_YOUR GOAL:_
Using the data below, count the lines where "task" appears, and answer with the number alone.
INFORMATION SUPPLIED Start Marker
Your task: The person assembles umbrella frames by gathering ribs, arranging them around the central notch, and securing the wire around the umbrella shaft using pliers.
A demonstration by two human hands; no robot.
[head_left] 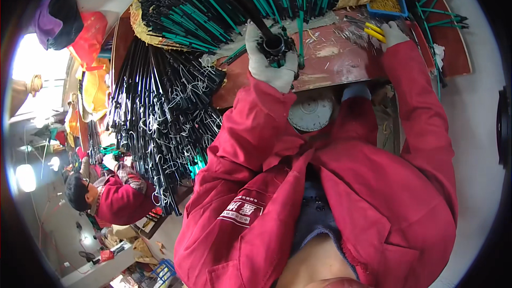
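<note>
My left hand (273, 69), in a whitish glove, is wrapped round the hub end of a black umbrella frame (274, 44). Its dark tube slants up and away to the left, and its open round end faces me. Over at the right of the bench, my right hand (394, 34), gloved too, grips pliers (375, 32) with yellow handles. Their jaws lie over a scatter of thin metal pins (352, 34). A single green rod (301, 42) stands just right of my left hand. My glove partly hides the hub.
Green-and-black rods (213, 13) fan across the back of the red bench (330, 66). Black frames with white strings (165, 112) hang at its left. A blue bin (386, 13) of small yellowish pieces stands back right. A co-worker (114, 192) sits far left. A round grey disc (311, 112) shows under the bench.
</note>
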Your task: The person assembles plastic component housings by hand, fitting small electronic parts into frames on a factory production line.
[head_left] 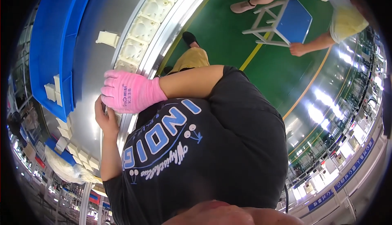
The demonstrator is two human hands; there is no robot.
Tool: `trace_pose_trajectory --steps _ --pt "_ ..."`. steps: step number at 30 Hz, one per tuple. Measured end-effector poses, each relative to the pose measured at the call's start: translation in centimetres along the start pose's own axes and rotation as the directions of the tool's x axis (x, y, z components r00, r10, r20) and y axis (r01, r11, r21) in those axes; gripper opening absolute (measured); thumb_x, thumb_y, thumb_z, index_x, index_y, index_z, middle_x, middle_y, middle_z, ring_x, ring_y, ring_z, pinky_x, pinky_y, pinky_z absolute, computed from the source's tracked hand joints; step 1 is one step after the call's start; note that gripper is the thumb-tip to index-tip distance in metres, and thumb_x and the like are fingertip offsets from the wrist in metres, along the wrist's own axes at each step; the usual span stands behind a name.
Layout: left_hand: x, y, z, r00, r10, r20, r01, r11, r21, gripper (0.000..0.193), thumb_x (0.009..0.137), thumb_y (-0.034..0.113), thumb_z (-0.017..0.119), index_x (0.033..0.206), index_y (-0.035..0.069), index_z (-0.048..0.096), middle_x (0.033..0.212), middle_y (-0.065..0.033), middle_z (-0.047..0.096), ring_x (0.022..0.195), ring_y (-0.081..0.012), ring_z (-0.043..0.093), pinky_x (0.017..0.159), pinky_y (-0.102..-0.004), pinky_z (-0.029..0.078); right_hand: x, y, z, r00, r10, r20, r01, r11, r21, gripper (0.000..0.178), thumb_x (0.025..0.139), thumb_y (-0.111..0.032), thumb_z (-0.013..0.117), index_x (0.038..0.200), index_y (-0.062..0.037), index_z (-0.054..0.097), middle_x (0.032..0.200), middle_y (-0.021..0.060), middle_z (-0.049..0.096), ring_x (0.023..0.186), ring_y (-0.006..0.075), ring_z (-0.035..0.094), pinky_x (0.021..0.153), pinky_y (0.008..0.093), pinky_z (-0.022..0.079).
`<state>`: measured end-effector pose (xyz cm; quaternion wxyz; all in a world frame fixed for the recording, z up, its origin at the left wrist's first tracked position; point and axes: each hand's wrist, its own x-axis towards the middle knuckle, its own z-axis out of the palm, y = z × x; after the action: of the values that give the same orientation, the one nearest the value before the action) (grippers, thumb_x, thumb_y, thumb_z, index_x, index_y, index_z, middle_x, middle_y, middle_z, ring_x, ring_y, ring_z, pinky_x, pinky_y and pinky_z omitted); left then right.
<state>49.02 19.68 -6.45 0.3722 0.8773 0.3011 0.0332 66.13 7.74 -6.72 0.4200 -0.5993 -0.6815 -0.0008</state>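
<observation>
My right hand (128,91), in a pink knitted glove, reaches across to the left over the edge of the metal worktable. Its fingers are bent and pressed together, with their tips close to my bare left hand (107,121). That left hand comes up from below, thumb and fingers curled in by the gloved fingertips. A small dark gap shows between the two hands; whatever they grip is hidden beneath the glove. Just beyond the glove runs a row of cream moulded plastic parts (141,29) with round recesses. One loose cream part (108,38) lies on the table to its left.
A long blue bin (67,41) stands on the left, with a few cream pieces (53,92) at its near end. More cream blocks (83,156) and a clear plastic bag (63,168) lie nearer. At right, another person's hand (298,49) touches a blue-topped stool (293,21) on green floor.
</observation>
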Motion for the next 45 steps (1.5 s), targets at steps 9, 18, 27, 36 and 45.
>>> trace_pose_trajectory --steps 9,18,27,36,45 --pt "0.0 -0.5 -0.2 1.000 -0.006 0.021 0.006 1.000 0.002 0.035 0.082 0.013 0.045 0.112 -0.005 0.043 0.105 -0.0129 0.050 0.098 -0.0214 0.049 0.086 -0.0307 0.037 -0.3 0.1 0.5 0.999 0.007 -0.034 -0.007 1.000 0.003 0.020 0.068 -0.025 0.052 0.074 -0.0065 0.055 0.077 0.0074 0.055 0.076 0.0224 0.054 0.084 0.0374 0.036" --pt "-0.1 -0.7 -0.1 0.996 -0.081 0.036 0.086 0.983 -0.162 0.035 0.085 0.018 0.047 0.110 -0.005 0.043 0.106 -0.0108 0.048 0.098 -0.0189 0.047 0.084 -0.0293 0.037 -0.5 0.0 0.9 0.995 0.041 -0.096 -0.040 0.999 0.018 0.016 0.068 -0.023 0.051 0.074 -0.0087 0.054 0.074 0.0055 0.054 0.077 0.0221 0.054 0.085 0.0375 0.036" --pt "-0.5 -0.9 -0.2 0.995 -0.103 0.012 0.103 0.981 -0.164 0.042 0.084 0.025 0.049 0.112 -0.005 0.041 0.107 -0.0120 0.048 0.101 -0.0207 0.047 0.085 -0.0309 0.038 -0.5 0.0 1.5 0.982 0.031 -0.187 -0.030 1.000 0.009 0.016 0.067 -0.026 0.053 0.070 -0.0108 0.054 0.070 0.0031 0.052 0.071 0.0206 0.053 0.076 0.0359 0.037" --pt "-0.6 -0.1 -0.3 1.000 -0.027 0.009 0.028 0.998 -0.062 0.037 0.079 0.018 0.047 0.107 -0.006 0.045 0.100 -0.0129 0.051 0.091 -0.0201 0.049 0.080 -0.0284 0.038 -0.2 0.0 0.4 0.984 -0.003 -0.177 0.013 0.998 0.055 0.017 0.062 -0.025 0.053 0.069 -0.0094 0.054 0.069 0.0037 0.051 0.070 0.0204 0.052 0.075 0.0348 0.037" --pt "0.0 1.7 0.0 0.998 0.005 -0.060 -0.004 1.000 0.011 0.030 0.077 0.008 0.051 0.104 -0.002 0.048 0.093 -0.0155 0.054 0.088 -0.0248 0.054 0.079 -0.0307 0.041 0.6 -0.4 -1.0 0.981 0.067 0.180 -0.069 0.998 0.003 0.031 0.071 -0.029 0.052 0.092 -0.0050 0.053 0.089 0.0098 0.051 0.090 0.0249 0.049 0.089 0.0385 0.033"
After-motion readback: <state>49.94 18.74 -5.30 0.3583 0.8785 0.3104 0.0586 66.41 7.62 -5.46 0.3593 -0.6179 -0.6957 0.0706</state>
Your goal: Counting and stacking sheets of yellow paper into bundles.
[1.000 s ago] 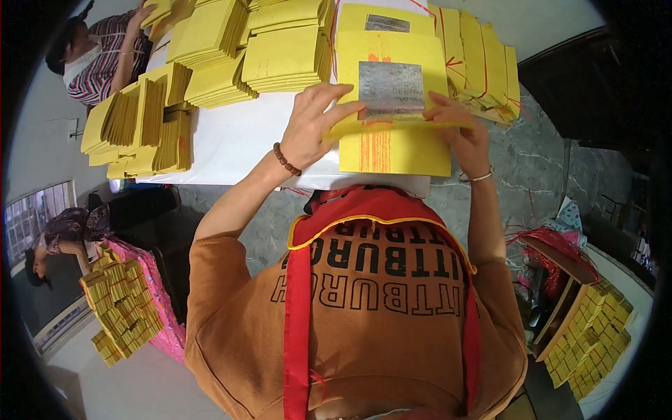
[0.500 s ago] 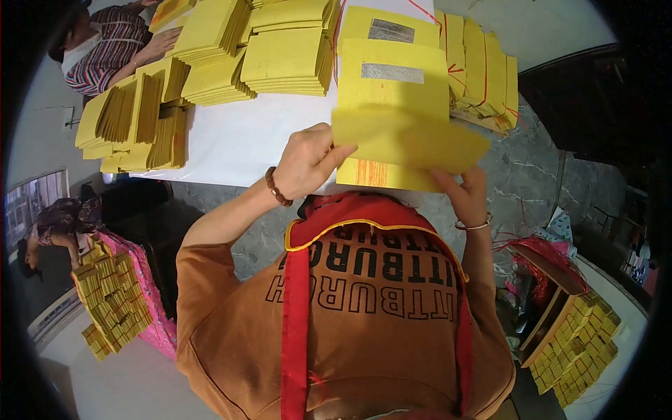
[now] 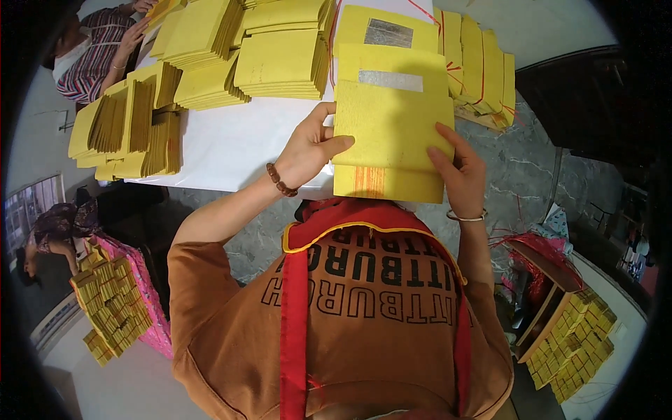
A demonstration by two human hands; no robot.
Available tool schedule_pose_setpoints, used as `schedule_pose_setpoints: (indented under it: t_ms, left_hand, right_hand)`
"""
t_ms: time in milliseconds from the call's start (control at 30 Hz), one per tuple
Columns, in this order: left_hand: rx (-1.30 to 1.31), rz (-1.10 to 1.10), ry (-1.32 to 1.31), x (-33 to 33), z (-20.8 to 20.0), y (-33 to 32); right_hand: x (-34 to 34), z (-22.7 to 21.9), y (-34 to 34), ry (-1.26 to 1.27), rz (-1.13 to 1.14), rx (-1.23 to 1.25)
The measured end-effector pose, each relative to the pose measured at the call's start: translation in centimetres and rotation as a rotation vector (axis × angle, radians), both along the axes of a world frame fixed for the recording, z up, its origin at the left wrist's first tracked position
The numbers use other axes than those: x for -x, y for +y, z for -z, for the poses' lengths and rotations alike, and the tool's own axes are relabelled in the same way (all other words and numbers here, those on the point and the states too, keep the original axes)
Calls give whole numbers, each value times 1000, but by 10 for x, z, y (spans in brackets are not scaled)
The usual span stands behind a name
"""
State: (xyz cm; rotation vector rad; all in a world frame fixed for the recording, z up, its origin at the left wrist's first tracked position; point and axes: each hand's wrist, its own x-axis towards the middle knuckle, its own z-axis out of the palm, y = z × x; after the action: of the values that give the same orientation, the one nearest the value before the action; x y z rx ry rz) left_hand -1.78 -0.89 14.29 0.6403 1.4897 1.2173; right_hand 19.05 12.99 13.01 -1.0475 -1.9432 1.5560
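Straight in front of me lies a folded yellow paper sheet (image 3: 392, 122), on top of other yellow sheets at the table's near edge. An orange-red printed patch (image 3: 369, 182) shows on the paper below its lower edge, and a silver foil rectangle (image 3: 390, 80) above it. My left hand (image 3: 308, 147), with a brown bead bracelet at the wrist, grips the left edge, thumb on top. At the right edge my right hand (image 3: 460, 173), a bangle at its wrist, has thumb and forefinger on the paper. Its other fingers are partly hidden.
Folded yellow paper bundles (image 3: 280, 66) stand on the white-covered table (image 3: 224, 140) at the left and back. Bundles tied with red string (image 3: 483, 63) are at the back right. A co-worker in a striped top (image 3: 112, 42) handles paper at far left. More bundles lie lower left and right.
The top sheet, blurred and raised at the right before, now lies flat over the stack. My right hand has moved up a little along the right edge.
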Motion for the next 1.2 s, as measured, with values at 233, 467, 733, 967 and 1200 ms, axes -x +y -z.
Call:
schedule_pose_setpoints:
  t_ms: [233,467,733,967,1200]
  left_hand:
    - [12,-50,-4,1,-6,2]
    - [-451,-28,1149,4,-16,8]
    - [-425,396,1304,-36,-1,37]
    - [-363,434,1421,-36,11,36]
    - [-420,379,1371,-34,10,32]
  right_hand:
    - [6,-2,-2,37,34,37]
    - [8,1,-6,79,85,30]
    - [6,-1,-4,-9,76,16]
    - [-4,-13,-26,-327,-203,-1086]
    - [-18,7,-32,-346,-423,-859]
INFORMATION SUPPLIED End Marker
_OUTPUT:_
2